§ PROBLEM TO WORK ON: The whole listing is to be returned exactly.

::::

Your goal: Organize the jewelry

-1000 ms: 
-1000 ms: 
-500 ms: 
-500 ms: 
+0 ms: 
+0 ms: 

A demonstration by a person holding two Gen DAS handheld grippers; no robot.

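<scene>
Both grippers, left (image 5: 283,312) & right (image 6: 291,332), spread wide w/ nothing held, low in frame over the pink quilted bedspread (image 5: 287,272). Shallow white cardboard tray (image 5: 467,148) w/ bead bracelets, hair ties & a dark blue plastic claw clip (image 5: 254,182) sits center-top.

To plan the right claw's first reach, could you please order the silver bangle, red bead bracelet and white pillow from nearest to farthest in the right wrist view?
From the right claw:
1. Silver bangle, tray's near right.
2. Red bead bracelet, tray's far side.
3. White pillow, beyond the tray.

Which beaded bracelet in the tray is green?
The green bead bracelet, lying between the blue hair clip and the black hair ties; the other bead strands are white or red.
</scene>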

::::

§ ANSWER BOX:
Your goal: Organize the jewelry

-1000 ms: 
-1000 ms: 
-500 ms: 
-500 ms: 
+0 ms: 
+0 ms: 

A demonstration by a person holding two Gen DAS handheld grippers; no robot.

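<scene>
Both grippers, left (image 5: 283,312) & right (image 6: 291,332), spread wide w/ nothing held, low in frame over the pink quilted bedspread (image 5: 287,272). Shallow white cardboard tray (image 5: 467,148) w/ bead bracelets, hair ties & a dark blue plastic claw clip (image 5: 254,182) sits center-top.

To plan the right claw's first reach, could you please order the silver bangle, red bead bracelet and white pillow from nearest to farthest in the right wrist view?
From the right claw:
1. Silver bangle, tray's near right.
2. Red bead bracelet, tray's far side.
3. White pillow, beyond the tray.

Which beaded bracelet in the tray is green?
The green bead bracelet, lying between the blue hair clip and the black hair ties; the other bead strands are white or red.
</scene>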

For this exercise, nothing more is required.